Odyssée 2021 (#353) – « Le temps du récit »

Ce qui est appréciable dans le cinéma proche-oriental, c’est sa capacité à raconter des histoires, à prendre le temps du récit. En l’occurrence Un Héros de l’Iranien Asghar Farhadi, s’il n’est pas exempt de défauts dans la fluidité de sa construction, en est un bon exemple. En creux, on retrouve une critique sans équivoque de la société iranienne, mais ses points de vue-là, le metteur en scène ne les impose pas ; il ne donne pas de leçon, il suggère. Le spectateur n’est pas, comme désormais dans le cinéma occidental, pris en otage d’une idéologie. Il prend ce qu’il peut et surtout ce qu’il veut.

Emprisonné pour dettes, Rahim a droit à deux jours de permission où il va tenter de revendre des pièces d’or trouvées au fond d’un sac perdu, ce qui lui permettrait de rembourser son créancier qui retirerait sa plainte. Mais, pris de remords, il s’ingénie à retrouver la propriétaire du sac à main. La beauté de ce geste lui vaut un moment de gloire médiatique et numérique avant que le doute, semé par les réseaux sociaux, ne le rattrape, ne le submerge et ne l’accule à toutes les zones d’ombre de son récit. Son honneur en jeu, il n’aura d’autres choix que de retourner purger l’intégralité de sa peine après avoir tant espéré y échapper et filer l’amour avec la belle orthophoniste qui soigne son fils.

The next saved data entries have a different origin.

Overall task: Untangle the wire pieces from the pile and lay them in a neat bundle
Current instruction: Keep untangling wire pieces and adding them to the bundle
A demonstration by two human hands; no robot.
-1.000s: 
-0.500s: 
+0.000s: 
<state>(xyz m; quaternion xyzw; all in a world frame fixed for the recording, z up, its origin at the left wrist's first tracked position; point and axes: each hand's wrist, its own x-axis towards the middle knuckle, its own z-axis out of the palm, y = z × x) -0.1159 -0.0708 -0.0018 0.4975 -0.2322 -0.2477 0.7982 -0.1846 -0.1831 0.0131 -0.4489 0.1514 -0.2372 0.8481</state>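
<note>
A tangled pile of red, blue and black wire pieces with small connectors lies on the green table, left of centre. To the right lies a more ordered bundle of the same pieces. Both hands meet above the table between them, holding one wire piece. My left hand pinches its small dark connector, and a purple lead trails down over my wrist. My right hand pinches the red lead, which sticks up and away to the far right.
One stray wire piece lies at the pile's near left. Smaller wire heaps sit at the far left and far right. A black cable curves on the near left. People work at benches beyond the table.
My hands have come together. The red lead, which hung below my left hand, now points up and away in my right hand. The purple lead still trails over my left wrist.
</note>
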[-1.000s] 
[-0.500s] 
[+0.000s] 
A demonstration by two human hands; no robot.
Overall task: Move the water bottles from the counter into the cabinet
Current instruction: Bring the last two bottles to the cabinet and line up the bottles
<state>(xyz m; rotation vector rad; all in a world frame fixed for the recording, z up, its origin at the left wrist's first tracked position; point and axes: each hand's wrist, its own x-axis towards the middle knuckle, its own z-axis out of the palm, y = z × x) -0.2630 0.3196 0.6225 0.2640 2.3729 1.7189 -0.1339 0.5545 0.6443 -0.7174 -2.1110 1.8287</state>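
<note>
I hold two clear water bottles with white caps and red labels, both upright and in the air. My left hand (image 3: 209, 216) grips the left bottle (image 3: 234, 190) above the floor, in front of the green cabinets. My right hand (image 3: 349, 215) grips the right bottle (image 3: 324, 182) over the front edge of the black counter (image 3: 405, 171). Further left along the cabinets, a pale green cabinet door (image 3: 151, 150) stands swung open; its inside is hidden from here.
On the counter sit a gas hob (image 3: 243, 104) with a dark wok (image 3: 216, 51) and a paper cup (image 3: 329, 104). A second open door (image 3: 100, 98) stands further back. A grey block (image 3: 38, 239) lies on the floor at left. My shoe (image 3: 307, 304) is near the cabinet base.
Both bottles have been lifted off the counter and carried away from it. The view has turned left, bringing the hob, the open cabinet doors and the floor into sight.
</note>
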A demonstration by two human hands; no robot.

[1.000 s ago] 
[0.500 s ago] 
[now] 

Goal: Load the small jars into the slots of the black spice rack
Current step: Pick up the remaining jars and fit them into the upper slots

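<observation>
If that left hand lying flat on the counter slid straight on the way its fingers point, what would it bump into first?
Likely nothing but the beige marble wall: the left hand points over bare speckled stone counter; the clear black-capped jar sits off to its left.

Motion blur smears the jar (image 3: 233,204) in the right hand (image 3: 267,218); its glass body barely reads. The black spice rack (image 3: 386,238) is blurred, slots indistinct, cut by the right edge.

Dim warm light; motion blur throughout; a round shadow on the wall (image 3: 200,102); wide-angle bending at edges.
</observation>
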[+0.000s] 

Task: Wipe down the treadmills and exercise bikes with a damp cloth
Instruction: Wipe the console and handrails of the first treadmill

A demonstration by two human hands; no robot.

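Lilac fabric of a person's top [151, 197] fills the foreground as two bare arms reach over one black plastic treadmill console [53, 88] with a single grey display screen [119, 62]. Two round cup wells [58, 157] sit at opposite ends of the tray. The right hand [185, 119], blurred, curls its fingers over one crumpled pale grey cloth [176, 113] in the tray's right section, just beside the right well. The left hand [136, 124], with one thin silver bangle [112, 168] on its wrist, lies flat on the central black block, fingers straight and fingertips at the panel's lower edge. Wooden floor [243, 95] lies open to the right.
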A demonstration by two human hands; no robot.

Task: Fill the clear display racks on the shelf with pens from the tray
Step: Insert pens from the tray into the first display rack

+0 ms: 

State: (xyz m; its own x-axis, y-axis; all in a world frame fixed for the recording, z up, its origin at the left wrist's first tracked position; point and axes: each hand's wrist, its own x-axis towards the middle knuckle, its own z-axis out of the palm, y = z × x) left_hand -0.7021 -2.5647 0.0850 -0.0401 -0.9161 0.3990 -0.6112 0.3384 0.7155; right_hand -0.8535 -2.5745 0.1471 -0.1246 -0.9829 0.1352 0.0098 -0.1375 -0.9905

Amir Jadidi, alias Rahim Soltani, joue remarquablement le rôle du héros en lutte contre un mauvais sort dont il assume, pas à pas dans le film, la responsabilité. On est toujours rattrapé par ses mensonges et cela, l’histoire le démontre magistralement. La valeur morale d’un acte ne vaut pas seulement en raison de l’acte lui-même, il vaut aussi tout le chemin qui y a conduit et l’authenticité des intentions qui l’ont porté. C’est le chemin tortueux choisi qui perd Rahim Soltani, c’est l’authenticité de ses intentions qui le sauve.

Il ne faudrait pas passer sous silence la qualité des décors dans le film. À aucun moment, on ne se sent ailleurs qu’en Iran ; on est accueilli dans les familles, on partage les repas, on respire l’air de la ville embouteillée, on est happé par l’ambiance de la prison.

Il se peut qu’à certain moment le temps paraisse long, que certaines lourdeurs gênent. Cela vient moins de la qualité du scénario et plus de l’impatience du regard occidental habitué aux raccourcis, aux lieux communs et de sa paresse à détailler les histoires pour comprendre toutes les nuances de ses enjeux.